Patch mutable fields (name, description, url, event_types, state). Uses OCC via If-Match.

Rotate a webhook endpoint signing secret

POST/v1/webhooks/:id/rotate-secret

Generate a new signing secret with optional grace window and receive the one-shot reveal.

Delete a webhook endpoint

DELETE/v1/webhooks/:id

Soft-delete a webhook endpoint. No future events are delivered; audit history is retained.

Authentication

All endpoints use v2 API keys. Required scopes:

  • Name
    webhooks:read
    Type
    scope
    Description

    Required for GET /v1/webhooks (list) and GET /v1/webhooks/:id (retrieve).

  • Name
    webhooks:write
    Type
    scope
    Description

    Required for POST /v1/webhooks (create), PATCH /v1/webhooks/:id (update) and DELETE /v1/webhooks/:id.

  • Name
    webhooks:rotate_secret
    Type
    scope
    Description

    Required for POST /v1/webhooks/:id/rotate-secret. Separate from webhooks:write so an automation key can rotate secrets without being able to also change url or event_types.

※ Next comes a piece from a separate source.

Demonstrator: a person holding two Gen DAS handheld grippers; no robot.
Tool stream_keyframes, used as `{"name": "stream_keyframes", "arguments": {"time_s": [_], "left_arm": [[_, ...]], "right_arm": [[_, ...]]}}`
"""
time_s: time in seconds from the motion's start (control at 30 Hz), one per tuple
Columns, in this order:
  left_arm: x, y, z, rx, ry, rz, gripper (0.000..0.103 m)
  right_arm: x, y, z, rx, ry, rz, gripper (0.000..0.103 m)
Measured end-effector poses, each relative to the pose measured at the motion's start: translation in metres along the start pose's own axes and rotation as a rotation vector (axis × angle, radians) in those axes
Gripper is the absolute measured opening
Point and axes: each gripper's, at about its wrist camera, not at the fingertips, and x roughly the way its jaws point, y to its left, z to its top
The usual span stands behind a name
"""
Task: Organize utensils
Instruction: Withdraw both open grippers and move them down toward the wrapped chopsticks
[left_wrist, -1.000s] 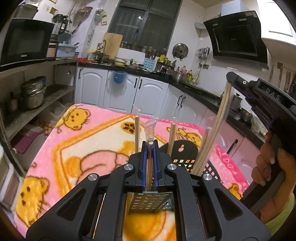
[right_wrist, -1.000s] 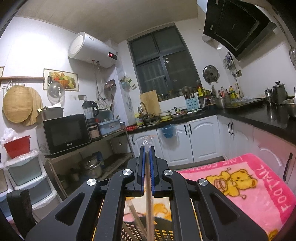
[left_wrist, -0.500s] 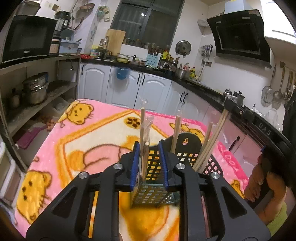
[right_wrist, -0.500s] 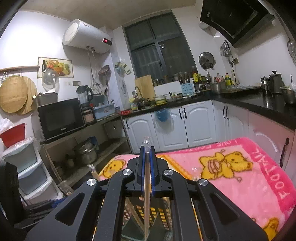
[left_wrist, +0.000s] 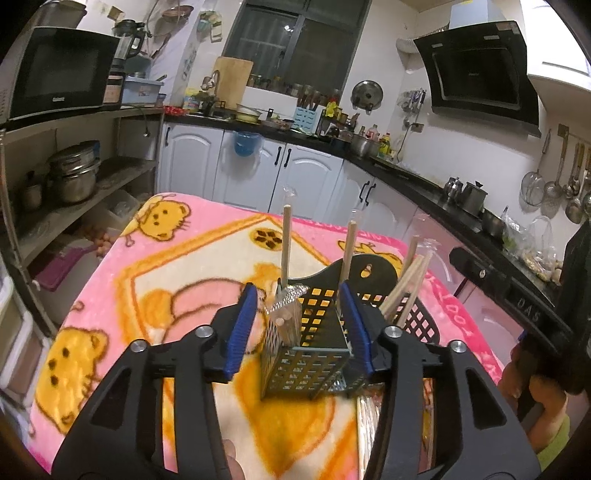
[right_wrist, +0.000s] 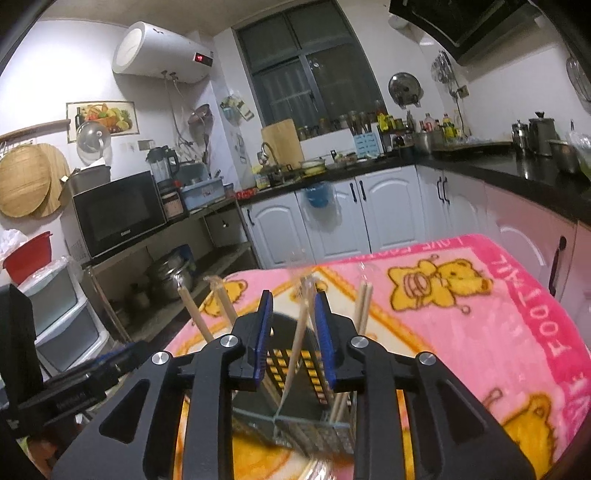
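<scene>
- We see our left gripper (left_wrist: 301, 325) spread wide, gripping nothing, above the black utensil basket (left_wrist: 308, 363) on the pink blanket (left_wrist: 192, 258).
- Our right gripper (right_wrist: 293, 338) stands apart too (a chopstick (right_wrist: 295, 354) between the pads, seemingly untouched), other chopsticks leaning inside.

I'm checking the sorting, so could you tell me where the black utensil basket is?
In the left wrist view, the black utensil basket stands low at centre on the pink blanket, just beyond the open left gripper, chopsticks inside.
</scene>
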Motion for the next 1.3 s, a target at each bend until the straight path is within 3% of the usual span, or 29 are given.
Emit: {"name": "stream_keyframes", "arguments": {"time_s": [0.2, 0.43, 0.57, 0.8, 1.3], "left_arm": [[-0.007, 0.000, -0.006, 0.000, -0.002, -0.001, 0.055], [-0.020, -0.001, -0.011, 0.010, -0.013, 0.006, 0.080], [-0.025, -0.002, -0.014, 0.013, -0.013, 0.007, 0.089], [-0.030, -0.003, -0.021, 0.011, -0.005, 0.010, 0.092], [-0.033, -0.008, -0.042, 0.036, 0.045, 0.014, 0.092]], "right_arm": [[-0.011, -0.001, -0.011, -0.001, 0.054, 0.001, 0.032], [-0.025, -0.001, -0.020, -0.003, 0.076, 0.002, 0.039], [-0.033, 0.000, -0.025, -0.013, 0.089, 0.005, 0.043], [-0.044, 0.001, -0.032, -0.019, 0.102, 0.003, 0.048], [-0.052, -0.003, -0.057, -0.033, 0.170, -0.009, 0.048]]}}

Mint a key with the relevant scopes in the dashboard under Entwickler → API-Schlüssel before calling.

Authentication header

Authorization: Bearer tt_live_pri_…

A key bound to the Live environment can only see and mutate live endpoints; a key bound to a Sandbox environment is scoped to that sandbox. There is no env query parameter and no fallback — the environment is server-bound at mint time. If you need both, mint one key per environment.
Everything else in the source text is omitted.